Required action: List, from the lines below, each one with "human" in it.

Supplied records:
BEGIN

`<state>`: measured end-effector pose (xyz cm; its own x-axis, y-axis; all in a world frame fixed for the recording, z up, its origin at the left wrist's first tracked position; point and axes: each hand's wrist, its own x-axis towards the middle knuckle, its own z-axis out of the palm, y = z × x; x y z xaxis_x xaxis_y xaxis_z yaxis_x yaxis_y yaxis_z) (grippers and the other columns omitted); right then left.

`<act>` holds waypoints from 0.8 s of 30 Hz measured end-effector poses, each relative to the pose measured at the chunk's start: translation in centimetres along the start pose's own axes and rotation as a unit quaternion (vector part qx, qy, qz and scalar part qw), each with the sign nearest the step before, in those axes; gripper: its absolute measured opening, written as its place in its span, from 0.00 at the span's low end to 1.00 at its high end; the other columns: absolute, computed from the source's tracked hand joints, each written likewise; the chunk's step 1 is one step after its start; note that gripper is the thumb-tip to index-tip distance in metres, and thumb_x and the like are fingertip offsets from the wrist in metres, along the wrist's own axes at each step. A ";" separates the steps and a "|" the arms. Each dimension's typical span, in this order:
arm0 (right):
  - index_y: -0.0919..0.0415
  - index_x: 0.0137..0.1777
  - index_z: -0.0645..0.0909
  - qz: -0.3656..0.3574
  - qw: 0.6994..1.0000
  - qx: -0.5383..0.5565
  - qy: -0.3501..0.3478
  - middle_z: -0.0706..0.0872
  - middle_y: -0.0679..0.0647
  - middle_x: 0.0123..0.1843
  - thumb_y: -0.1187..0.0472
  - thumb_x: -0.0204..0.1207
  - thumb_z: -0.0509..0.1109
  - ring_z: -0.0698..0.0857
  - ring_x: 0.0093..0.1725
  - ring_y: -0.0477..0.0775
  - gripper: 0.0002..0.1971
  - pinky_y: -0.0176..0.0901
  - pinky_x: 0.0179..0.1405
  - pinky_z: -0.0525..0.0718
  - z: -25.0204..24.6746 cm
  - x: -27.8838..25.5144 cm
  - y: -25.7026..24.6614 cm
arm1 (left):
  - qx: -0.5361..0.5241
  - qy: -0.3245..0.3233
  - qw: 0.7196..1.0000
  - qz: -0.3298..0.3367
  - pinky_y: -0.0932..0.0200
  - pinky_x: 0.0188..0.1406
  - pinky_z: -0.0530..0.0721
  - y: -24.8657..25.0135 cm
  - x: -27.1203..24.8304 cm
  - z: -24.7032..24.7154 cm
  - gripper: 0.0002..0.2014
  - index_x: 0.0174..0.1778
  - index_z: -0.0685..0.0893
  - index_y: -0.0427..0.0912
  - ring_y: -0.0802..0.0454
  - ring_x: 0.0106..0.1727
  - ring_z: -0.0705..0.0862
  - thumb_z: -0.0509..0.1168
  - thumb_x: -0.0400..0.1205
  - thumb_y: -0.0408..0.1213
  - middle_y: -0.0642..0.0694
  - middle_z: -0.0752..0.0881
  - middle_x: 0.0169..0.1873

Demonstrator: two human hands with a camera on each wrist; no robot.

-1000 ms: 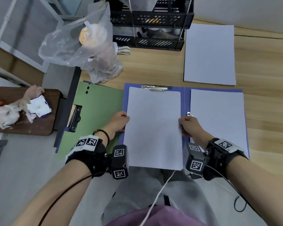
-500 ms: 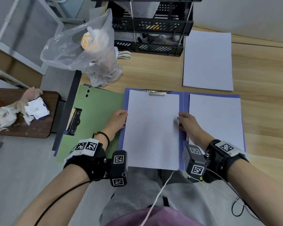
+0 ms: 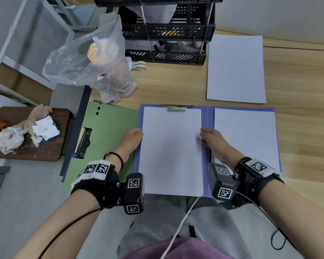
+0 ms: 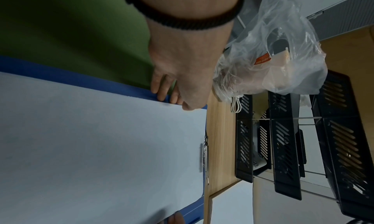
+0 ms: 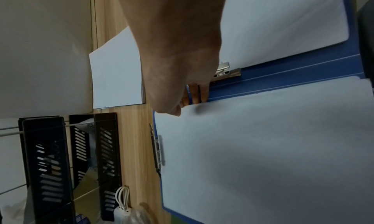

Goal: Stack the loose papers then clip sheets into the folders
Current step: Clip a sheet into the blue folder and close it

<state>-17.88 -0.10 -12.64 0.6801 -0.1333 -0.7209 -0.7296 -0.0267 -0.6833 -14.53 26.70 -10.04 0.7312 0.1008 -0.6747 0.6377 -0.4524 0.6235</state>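
An open blue folder (image 3: 207,118) lies on the wooden desk. A stack of white sheets (image 3: 171,150) covers its left half, with the top edge at the metal clip (image 3: 177,107). My left hand (image 3: 134,136) pinches the stack's left edge, thumb on the paper, fingers (image 4: 160,90) curled at the folder's rim. My right hand (image 3: 208,136) pinches the right edge by the spine, fingers (image 5: 195,94) tucked under. More sheets (image 3: 245,139) lie on the folder's right half. A green folder (image 3: 110,128) sits partly under the blue one, to the left. A loose paper stack (image 3: 236,68) lies at the back right.
A black tiered tray rack (image 3: 166,34) stands at the back. A clear plastic bag (image 3: 94,58) with food sits at the back left, and a white cable (image 3: 138,65) lies beside it. Off the desk's left edge, crumpled paper lies on a brown stool (image 3: 45,154).
Both hands slid the white stack away from me, so its top edge now meets the clip and its bottom no longer overhangs the folder.
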 end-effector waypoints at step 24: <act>0.63 0.50 0.82 0.086 0.993 0.078 0.001 0.90 0.55 0.39 0.55 0.81 0.69 0.89 0.30 0.57 0.10 0.41 0.26 0.87 -7.7 5.9 -4.3 | 0.169 -0.118 0.976 0.073 0.63 0.25 0.74 14.4 4.8 12.2 0.11 0.56 0.84 0.47 0.58 0.30 0.76 0.57 0.86 0.41 0.50 0.83 0.29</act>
<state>-11.25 -8.37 -13.08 0.5454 -0.1244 -0.8289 -0.8154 0.1503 -0.5590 -4.80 9.91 -9.12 0.7069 -0.1750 -0.6853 0.3851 -0.7175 0.5805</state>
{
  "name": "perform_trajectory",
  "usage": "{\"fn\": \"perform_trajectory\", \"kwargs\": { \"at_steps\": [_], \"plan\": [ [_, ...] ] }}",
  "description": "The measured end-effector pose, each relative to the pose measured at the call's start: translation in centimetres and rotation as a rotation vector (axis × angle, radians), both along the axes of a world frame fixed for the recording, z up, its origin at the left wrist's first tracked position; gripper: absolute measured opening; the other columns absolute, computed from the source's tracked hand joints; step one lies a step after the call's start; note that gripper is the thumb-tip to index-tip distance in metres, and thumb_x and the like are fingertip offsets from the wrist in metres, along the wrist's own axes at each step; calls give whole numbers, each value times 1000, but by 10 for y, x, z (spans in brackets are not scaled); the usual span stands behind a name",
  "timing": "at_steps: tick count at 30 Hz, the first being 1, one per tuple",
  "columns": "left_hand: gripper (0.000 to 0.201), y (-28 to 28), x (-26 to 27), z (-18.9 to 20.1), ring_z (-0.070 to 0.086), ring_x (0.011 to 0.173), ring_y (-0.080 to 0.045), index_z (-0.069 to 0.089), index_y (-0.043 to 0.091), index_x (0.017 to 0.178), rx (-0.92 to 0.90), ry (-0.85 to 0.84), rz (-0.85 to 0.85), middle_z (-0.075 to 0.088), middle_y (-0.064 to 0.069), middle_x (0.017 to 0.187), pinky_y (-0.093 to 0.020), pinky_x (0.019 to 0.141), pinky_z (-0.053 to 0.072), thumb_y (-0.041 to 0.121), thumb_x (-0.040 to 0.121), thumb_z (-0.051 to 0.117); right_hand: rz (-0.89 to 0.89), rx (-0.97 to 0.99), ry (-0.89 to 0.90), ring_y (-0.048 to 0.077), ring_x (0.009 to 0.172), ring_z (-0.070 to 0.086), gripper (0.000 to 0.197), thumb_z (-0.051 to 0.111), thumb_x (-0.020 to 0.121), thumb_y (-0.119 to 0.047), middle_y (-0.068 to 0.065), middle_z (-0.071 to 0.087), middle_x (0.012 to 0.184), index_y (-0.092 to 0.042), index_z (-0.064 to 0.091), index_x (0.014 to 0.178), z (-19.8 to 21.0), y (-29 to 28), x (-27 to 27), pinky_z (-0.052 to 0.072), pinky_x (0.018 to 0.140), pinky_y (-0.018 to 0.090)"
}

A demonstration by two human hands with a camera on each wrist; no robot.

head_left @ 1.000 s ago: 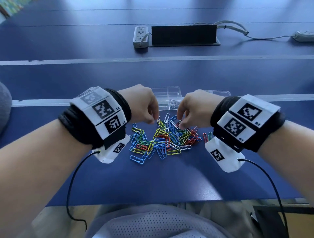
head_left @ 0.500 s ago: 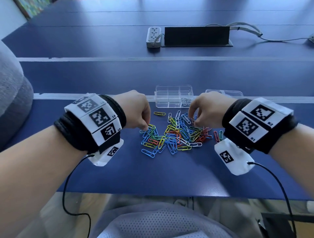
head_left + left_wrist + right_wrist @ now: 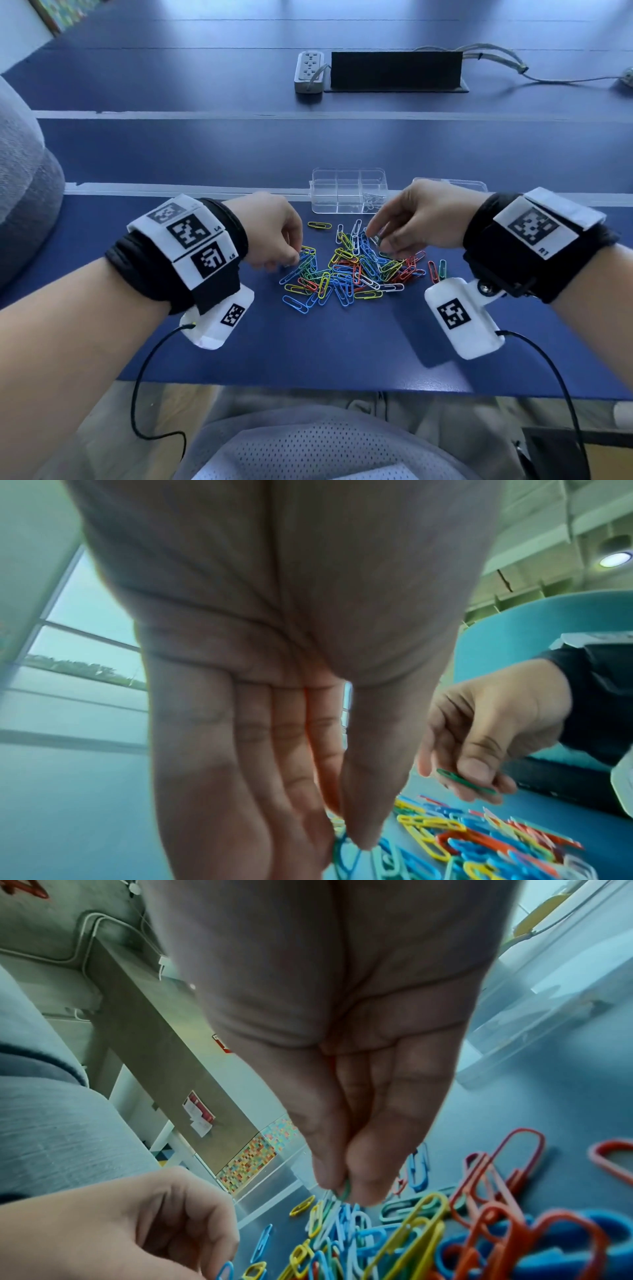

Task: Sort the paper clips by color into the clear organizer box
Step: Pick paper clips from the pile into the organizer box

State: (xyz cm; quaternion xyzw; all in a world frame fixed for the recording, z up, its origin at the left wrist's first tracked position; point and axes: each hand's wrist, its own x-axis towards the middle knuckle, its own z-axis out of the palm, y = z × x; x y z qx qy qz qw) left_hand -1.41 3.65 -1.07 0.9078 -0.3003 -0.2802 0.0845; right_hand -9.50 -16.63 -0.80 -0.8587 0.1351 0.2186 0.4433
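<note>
Here, the pile of paper clips (image 3: 349, 267) lay loose on the blue table (image 3: 342, 349), in mixed blue, yellow, red, green and white. The clear organizer box (image 3: 349, 192) stood just beyond the pile, at 12 o'clock from it, with a few clips in its near right compartment; their colour could not be told. Its lid (image 3: 455, 183) lay at 3 o'clock from the box.

The right hand (image 3: 414, 219) hung above the pile's 2 o'clock edge. Its thumb and fingertips pinched a green clip (image 3: 466, 781), clear of the heap.

The left hand (image 3: 274, 233) sat at the pile's 9 o'clock edge, fingers pressed together and pointed down, fingertips (image 3: 363, 834) touching the clips there. It appeared to pinch a blue or green one, but the wrist view was too blurred to confirm a hold.

A single yellow clip (image 3: 319, 225) lay apart at 11 o'clock from the pile. A power strip (image 3: 308, 75) rested far back at 12 o'clock.
</note>
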Motion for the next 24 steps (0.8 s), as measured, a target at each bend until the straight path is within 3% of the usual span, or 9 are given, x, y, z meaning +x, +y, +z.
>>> {"fn": "perform_trajectory", "kwargs": {
  "at_steps": [3, 5, 7, 11, 14, 16, 18, 21, 24],
  "plan": [
    [5, 3, 0, 2, 65, 60, -21, 65, 16, 82, -58, 50, 39, 70, -2, 66, -29, 66, 57, 13, 80, 61, -20, -26, 12, 20, 57, 57, 23, 54, 83, 8, 13, 61, 72, -11, 66, 89, -2, 2, 0, 56, 61, 26],
    [9, 3, -1, 2, 66, 57, -21, 65, 18, 81, -83, 7, 60, 70, 0, 67, -28, 67, 56, 13, 79, 58, -75, -25, 17, 18, 53, 56, 27, 44, 85, 6, 12, 58, 67, -12, 63, 79, -3, 5, 1, 55, 56, 25],
    [10, 3, -2, 4, 64, 52, -18, 65, 20, 78, -98, -39, 68, 67, 4, 63, -26, 66, 55, 14, 78, 56, -93, -24, -2, 19, 52, 52, 25, 42, 85, 3, 10, 54, 65, -11, 58, 72, -4, 10, 3, 46, 50, 24],
    [14, 6, 1, 5, 62, 56, -20, 60, 20, 76, -181, 67, 90, 68, -3, 68, -27, 63, 54, 8, 81, 58, -10, -122, -43, 22, 60, 46, 11, 50, 82, -11, 8, 58, 71, -14, 60, 77, -5, 18, 5, 38, 51, 26],
    [17, 9, 3, 3, 63, 64, -24, 63, 18, 90, -230, 165, 115, 66, -8, 72, -33, 70, 57, 3, 84, 57, 89, -268, -70, 9, 54, 47, 9, 59, 82, -21, -7, 59, 69, -24, 67, 84, 1, 23, 4, 36, 52, 21],
    [24, 9, 2, 1, 63, 64, -24, 65, 17, 96, -223, 175, 123, 65, -6, 70, -33, 73, 56, 2, 84, 50, 129, -366, -104, 3, 53, 45, 9, 62, 82, -22, -8, 54, 63, -29, 68, 85, 4, 24, 3, 35, 49, 16],
    [27, 8, 0, 1, 64, 61, -21, 65, 19, 86, -214, 147, 128, 64, -2, 66, -28, 71, 54, 3, 84, 43, 147, -422, -121, 3, 51, 44, 9, 65, 81, -22, -7, 49, 57, -30, 67, 80, 5, 24, 2, 37, 48, 17],
    [26, 5, -5, 2, 59, 57, -19, 52, 21, 69, -199, 127, 122, 61, -2, 62, -23, 60, 46, 5, 84, 38, 167, -461, -87, 10, 53, 49, 5, 73, 75, -30, -6, 49, 56, -28, 68, 73, 5, 25, -1, 46, 55, 23],
    [27, 2, -6, 0, 48, 56, -23, 42, 21, 64, -171, 145, 106, 52, -7, 59, -26, 61, 38, 10, 88, 37, 241, -526, -59, 5, 50, 46, 16, 76, 71, -36, -7, 50, 56, -24, 71, 79, 3, 31, -5, 40, 45, 18]
  ]
}}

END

Result of this task:
Demonstrator: two human hands with a camera on each wrist; no robot.
A demonstration by two human hands with a camera on each wrist; no robot.

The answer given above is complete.